In week2 programming assignment generator block is to be created. In this block there are two types in the block, final and non-final. In the case if non-final block batch norm was used but in the case of final block batch norm was not used.
Hi Sairam!
Hope you are having a great day. Block here refers to a set of layers, if not the “final layer” (that is final layer parameter passed to the function is “false”) then the call will return a block with 3 layers(convTranspose–>BatchNorm–>ReLu) and if the final layer parameter is set to be “true” then we are calling the function to get the final layers of our generator.
Coming to your question, batch normalization is done in general to speed up computations and to reduce the internal covariate shift—>change in the distribution of the inputs to a layer during training. So in general batch norm is done. Coming to the final layer, there is no restriction that we should not call batch norm before tanh, we can do that way too, it simply depends on our way of implementation, here it is implemented this way (one way of implementation), there can be alternate ways too, you can try plugging in batch norm before tanh and compare the performance.
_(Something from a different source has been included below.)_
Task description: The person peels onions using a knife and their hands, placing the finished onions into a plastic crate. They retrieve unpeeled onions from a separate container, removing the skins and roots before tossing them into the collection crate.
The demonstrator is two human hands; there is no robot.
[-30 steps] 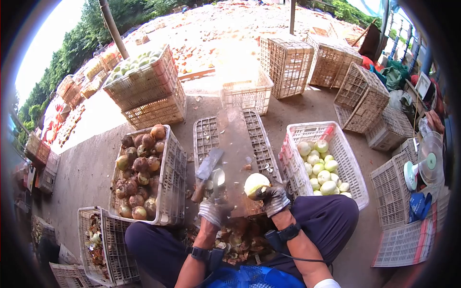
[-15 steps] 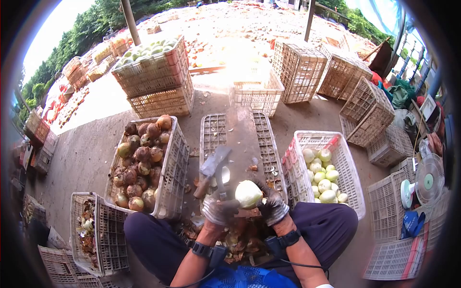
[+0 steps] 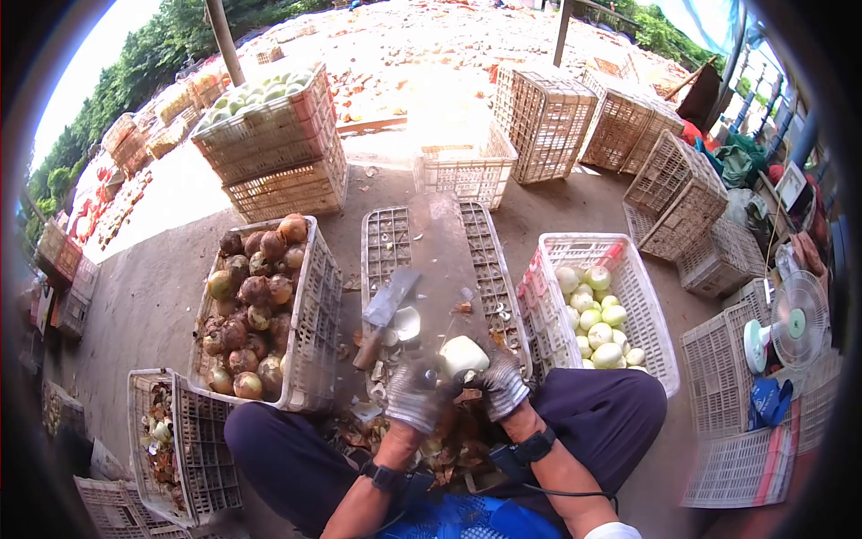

They have just given us the recommended way. So ultimately it’s our decision how to implement it, but from the assignment point of view it’s better to just do what’s recommended, you can play with it in a private notebook maybe.
@sairampoosarlahyd and @Nithin_Skantha_M,
One more point on this - the assignment tries to follow the architecture defined for the official DCGAN, and in the DCGAN paper it explains that by experimentation, they found that it is best to leave out the batchnorm for the final layer. Specifically, the paper says:
Directly applying batchnorm to all layers however, resulted in sample oscillation and model instability. This was avoided by not applying batchnorm to the generator output layer and the discriminator input layer.
So, we are benefitting from their experimentation.